Le Butugychag du Berlag était notamment une mine d’uranium destiné à des prisonniers qui, c’est démontré, étaient l’objet d’une surveillance médicale à travers des dissections de cerveau sur les cadavres. Il reste un négatif montrant une dissection sur un cadavre et de nombreux crânes sciés (comme celui en illustration) ont été retrouvés dans ce qui était considéré comme un « camp pénal » pour récalcitrants ( http://gulag.ipvnews.org/article20060901_01.php ). Un laboratoire médical était présent dans ce très grand complexe concentrationnaire du Dalstroï destiné à des Ukrainiens (population haïe de Staline et donc clientèle logique pour les mines d’uranium, on se souvient de la famine orchestrée dans les années 30 en Ukraine). Il s’agissait à la fois d’extraire de l’uranium et de rassembler des données sur la santé humaine et la radioactivité.
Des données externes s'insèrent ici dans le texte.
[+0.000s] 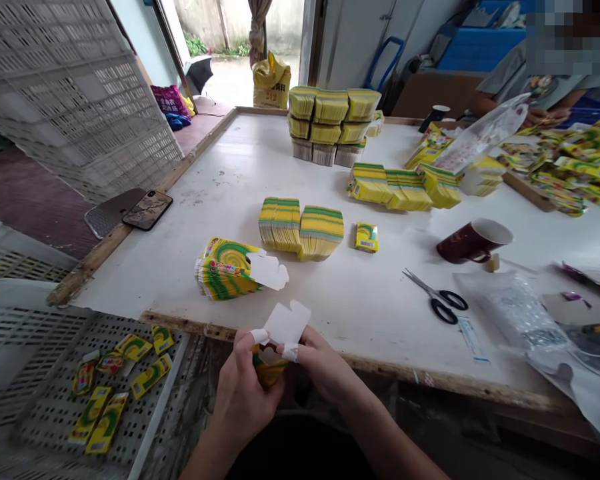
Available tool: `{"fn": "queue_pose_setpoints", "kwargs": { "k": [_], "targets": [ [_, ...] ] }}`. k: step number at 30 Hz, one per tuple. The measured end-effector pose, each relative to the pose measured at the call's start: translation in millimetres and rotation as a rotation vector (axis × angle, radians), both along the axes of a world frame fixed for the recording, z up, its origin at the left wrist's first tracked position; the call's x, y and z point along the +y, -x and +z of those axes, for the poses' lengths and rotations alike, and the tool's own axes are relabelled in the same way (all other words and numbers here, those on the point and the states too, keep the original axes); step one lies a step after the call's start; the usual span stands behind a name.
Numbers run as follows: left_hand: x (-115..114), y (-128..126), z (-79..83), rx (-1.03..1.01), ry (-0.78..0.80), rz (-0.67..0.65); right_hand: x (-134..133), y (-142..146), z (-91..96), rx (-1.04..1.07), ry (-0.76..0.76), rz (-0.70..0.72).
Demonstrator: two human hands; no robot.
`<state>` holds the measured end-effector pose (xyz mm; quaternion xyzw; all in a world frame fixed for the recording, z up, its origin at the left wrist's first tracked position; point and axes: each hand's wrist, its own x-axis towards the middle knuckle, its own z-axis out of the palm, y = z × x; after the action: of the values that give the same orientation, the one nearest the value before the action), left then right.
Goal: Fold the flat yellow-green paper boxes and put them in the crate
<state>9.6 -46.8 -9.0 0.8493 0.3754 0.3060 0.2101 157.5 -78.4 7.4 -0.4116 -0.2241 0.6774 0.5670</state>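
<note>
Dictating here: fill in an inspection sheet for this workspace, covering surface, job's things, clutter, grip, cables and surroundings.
Surface: white tabletop, marked, with worn wooden edging.
Job's things: yellow-green carton in hand, white flap raised; stack of flattened cartons nearby.
Clutter: open scissors, maroon mug, phone.
Grip: left hand and right hand both hold the carton; white wraps on fingers.
Cables: nothing clearly seen.
Surroundings: plastic crate holding small packs; another person far right.

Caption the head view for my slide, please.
Left hand and right hand hold an open carton by a table.
</note>
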Motion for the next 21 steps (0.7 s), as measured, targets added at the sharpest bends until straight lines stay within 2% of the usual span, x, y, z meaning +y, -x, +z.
{"fn": "queue_pose_setpoints", "kwargs": {
  "k": [2, 4, 6, 9, 11, 14, 17, 18, 19, 21],
  "targets": [
    [1.1, -1.2, 1.8, 0.035, -0.031, -0.003, -1.9, 2.2, -6.2, 0.018, 0.018, -0.019],
    [3.0, -2.0, 4.5, 0.077, -0.04, -0.004, -5.5, 2.4, -8.1, -0.093, -0.012, -0.025],
    [5.1, -2.8, 6.0, 0.107, 0.012, -0.028, -10.6, 1.5, -4.9, -0.319, -0.095, 0.02],
    [6.8, -4.9, 2.1, 0.116, 0.155, -0.134, -17.4, 1.5, 1.9, -0.673, -0.262, 0.162],
    [7.0, -6.1, -4.4, 0.143, 0.146, -0.166, -18.6, 2.7, 2.0, -0.834, -0.374, 0.218],
    [8.4, -4.1, -12.4, 0.19, 0.021, -0.094, -15.5, 2.0, -7.1, -0.901, -0.458, 0.156],
    [14.5, 5.7, -11.4, 0.189, -0.002, -0.011, -11.9, -4.2, -18.7, -0.892, -0.408, -0.045],
    [17.7, 10.1, -9.3, 0.185, 0.013, -0.002, -11.3, -6.6, -21.3, -0.914, -0.401, -0.066],
    [21.0, 14.6, -6.8, 0.176, 0.033, -0.005, -10.9, -8.7, -23.1, -0.947, -0.409, -0.041],
    [27.4, 22.7, -1.7, 0.153, 0.06, -0.03, -10.2, -11.8, -24.6, -1.03, -0.45, 0.113]
  ]
}}
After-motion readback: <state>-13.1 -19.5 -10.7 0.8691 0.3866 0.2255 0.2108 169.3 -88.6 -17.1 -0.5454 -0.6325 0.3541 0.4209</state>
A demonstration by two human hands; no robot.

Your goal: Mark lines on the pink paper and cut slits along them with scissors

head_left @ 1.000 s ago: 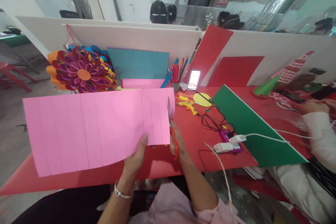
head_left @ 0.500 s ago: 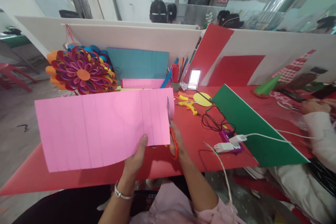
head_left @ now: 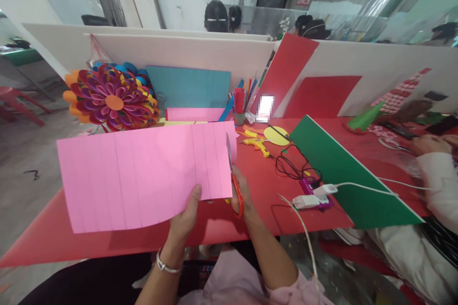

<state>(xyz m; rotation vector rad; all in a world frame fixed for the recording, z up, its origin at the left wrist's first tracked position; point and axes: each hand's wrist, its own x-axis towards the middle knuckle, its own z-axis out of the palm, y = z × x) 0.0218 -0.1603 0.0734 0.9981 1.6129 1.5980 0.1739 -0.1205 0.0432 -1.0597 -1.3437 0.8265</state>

Au sujet du Butugichag, un article d’un groupe ukrainien pour les droits de l’homme est disponible en anglais sur cette mine http://khpg.org/en/index.php?id=1505150837 ).

La mine de Chaunskyi sur la côte arctique est un autre exemple parmi d’autres de camps qui partageaient une réputation commune : celle de “vallées de la mort” destinées à assassiner purement et simplement des hommes. Un site rapporte également que les mines d’uranium étaient destinées aux « condamnés à mort » (https://shapran.photoshelter.com/gallery/The-uranium-mines-of-Gulag-Chukotka/G00003_SXPlkZMbE/).

Pour citer une dépêche Associated Press de 1986 sur les mines d’uranium soviétiques: « Soviet Prisoners Exposed to Fatal Radiation in Uranium Mines » (Associated Press, July 11, 1986)

Shifrin mentionne aussi un réacteur nucléaire dans un camp du Goulag sur l’île de Wrangell (océan Arctique, où le diplomate Raoul Wallenberg aurait été détenu selon d’anciens détenus qui l’auraient croisé en 1962) utilisé pour des expériences sur des prisonniers. L’article de Medvedev sur le « goulag atomique » est aussi riche en informations sur le rôle du travail forcé dans la construction des premiers réacteurs soviétiques et du travail forcé dans les usines d’enrichissement. À Mayak par exemple, pour récupérer du combustible et économiser de l’uranium, l’ensemble des esclaves d’une colonie pénitentiaire a été obligé d’extraire sans aucune protection du combustible usagé (qui avait séjourné plusieurs mois dans un réacteur, dépassait les 100°C et représentait plusieurs millions de Curies) de gaines, même les superviseurs (dont un vice chef du MVD (gestionnaire du Goulag après la scission du NKVD), directement responsable devant Beria) sont morts en quelques années après l’opération à laquelle ils assistaient, qui représentait la manipulation de plus de 150 tonnes de combustible usagé par des milliers de prisonniers. L’article de Medvedev montre bien que les prisonniers étaient utilisés systématiquement pour la construction, l’opération et l’entretien des réacteurs, des usines d’enrichissement, de séparation du plutonium, toutes les tâches exposant à de hauts niveaux de radioactivité, avec des accidents à la chaîne. (Pour l’article de Medvedev, en anglais : http://www.spokesmanbooks.com/Spokesman/PDF/medvedev69.pdf )

Des camps de prisonniers existent toujours en Russie en parallèle des prisons (ils représentent même l’essentiel du système pénitentiaire, plus de 700 000 personnes en 2007 dans 766 colonies de travail forcé selon https://www.bu.edu/iscip/vol18/ponomarov.html contre 7 prisons), et le secteur de l’uranium russe est très opaque. Il serait très tentant de penser que bon nombre de prisonniers des colonies pénitentiaires de la Russie post-soviétique servent toujours pour l’extraction de l’uranium et l’industrie nucléaire. De tels camps existent toujours : par exemple près de la mine d’uranium de Chita (la plus grande du pays) où est installé le camp YaG 14/10 où a été évidemment envoyé un prisonnier très dangereux : Mikhail Khodorkovsky.